Download or read book Encyclopedia of Exploration to 1800 written by Raymond John Howgego and published by Potts Point, NSW, Australia : Hordern House. This book was released on 2003 with total page 1192 pages. Available in PDF, EPUB and Kindle. Book excerpt: A comprehensive reference guide to the history and literature of exploration, travel and colonization from the earliest times to the year 1800. The vast scope of the Encyclopedia of Exploration makes it a work unlike any other in its combination of historical, biographical and bibliographical data. It includes a catalogue of all known expeditions, voyages and travels, as well as biographical information on the travellers themselves, which places them in their historical context.
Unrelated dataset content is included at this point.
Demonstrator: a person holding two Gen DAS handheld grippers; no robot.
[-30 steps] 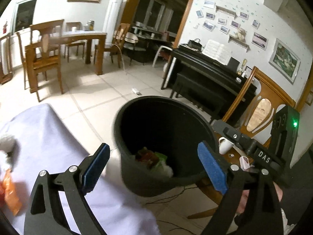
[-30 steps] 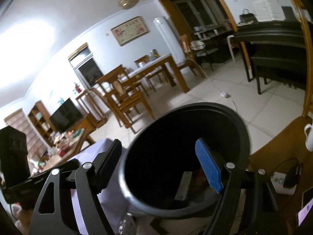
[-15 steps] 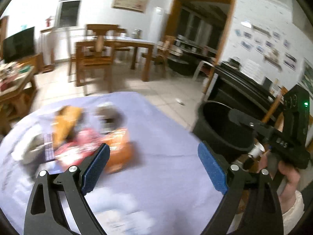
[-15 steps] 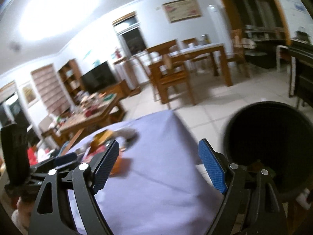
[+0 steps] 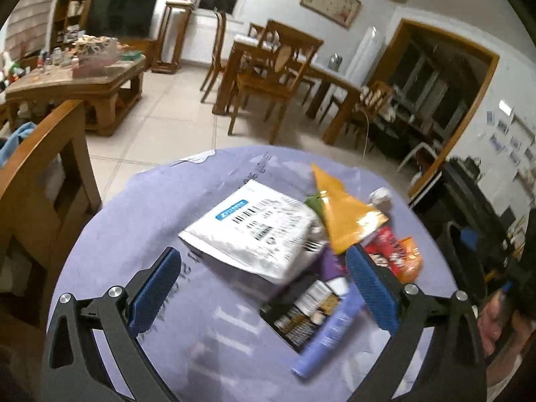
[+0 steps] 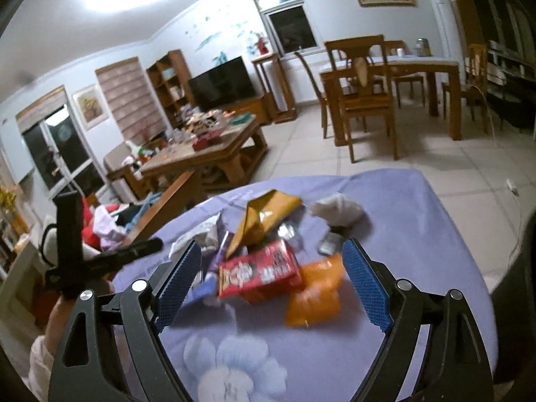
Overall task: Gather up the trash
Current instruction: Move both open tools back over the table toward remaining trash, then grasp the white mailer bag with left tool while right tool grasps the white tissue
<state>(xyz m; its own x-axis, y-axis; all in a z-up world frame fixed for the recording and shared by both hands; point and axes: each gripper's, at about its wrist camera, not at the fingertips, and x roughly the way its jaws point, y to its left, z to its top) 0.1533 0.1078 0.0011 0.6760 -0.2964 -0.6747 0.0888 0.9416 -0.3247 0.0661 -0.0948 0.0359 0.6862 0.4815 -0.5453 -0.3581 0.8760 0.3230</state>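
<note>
Tiled living room with wooden dining chairs (image 6: 361,100), a cluttered coffee table (image 6: 207,154) and a dark TV (image 6: 222,82) behind. In front, a table (image 6: 418,234) under a lilac flowered cloth, trash heaped near its middle. Left tool (image 5: 264,288) wide, jaws just opened further, nothing between the pads — hovering over a white mailer bag (image 5: 254,231), with a black printed packet (image 5: 301,311) and a lilac tube (image 5: 328,331) just beside the right-hand pad. Right tool (image 6: 271,284) also wide, jaws just opened a little more, nothing gripped — framing a red box (image 6: 261,273) lying on an orange wrapper (image 6: 315,298). Behind these, a yellow foil bag (image 6: 264,217) tilted up, and a crumpled white tissue (image 6: 338,209) a little apart. Images somewhat blurred.
</note>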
The Encyclopedia of Exploration to 1800 is a massive undertaking resulting in a work that extends to 1.2 million words in almost 1200 pages. The 2327 major articles have generated index entries totalling more than 7500 names of persons or ships mentioned in the text. Within the text itself there are about 4000 cross-references between articles. Altogether nearly 20,000 bibliographical citations accompany the articles. A considerable quantity of information in this book is presented here for the first time in English.

Book Quest for Empire

    Book Details:
  • Author : Donald C. Cutter
  • Publisher : Fulcrum Group
  • Release : 1996
  • ISBN :
  • Pages : 376 pages

Download or read book Quest for Empire written by Donald C. Cutter and published by Fulcrum Group. This book was released on 1996 with total page 376 pages. Available in PDF, EPUB and Kindle. Book excerpt: Never before has the introduction of European culture to Native Americans been so fully explored as in Quest for Empire. In this balanced chronicle, not only is the conquest and exploitation of Indians measured, but also the indelible mark of Christianity and foreign skills left on Native cultures. This captivating portrayal of the Spanish legacy in the Southwest is as full of adventure and colorful characters as it is replete with historical detail. History comes alive as Donald Cutter and Iris Engstrand look at Spain's quest to establish an empire in the far Southwest - not as a matter of right or wrong, but as a matter of fact. Beginning with a description of the land and its peoples in the late fifteenth century, the authors trace the adventures, failures and successes of the Spanish soldiers, missionaries and settlers who introduced European culture to the south-western portion of what is now the United States. Although motives ranged from trying to discover the golden cities of medieval legends to saving the souls of aboriginal inhabitants, the result after five centuries was the same, an ethnically merged group of people with its roots in a dual heritage. The inheritance that defined the south-western region lives on in the twentieth century with names like San Diego, San Jose and Santa Fe. Antiquated verb forms of old Spanish can still be heard in the Land of Enchantment, and the traditions of colonial Spain remain a part of this unique culture. Quest for Empire is a description of this remarkable past and illuminates its connection with the present.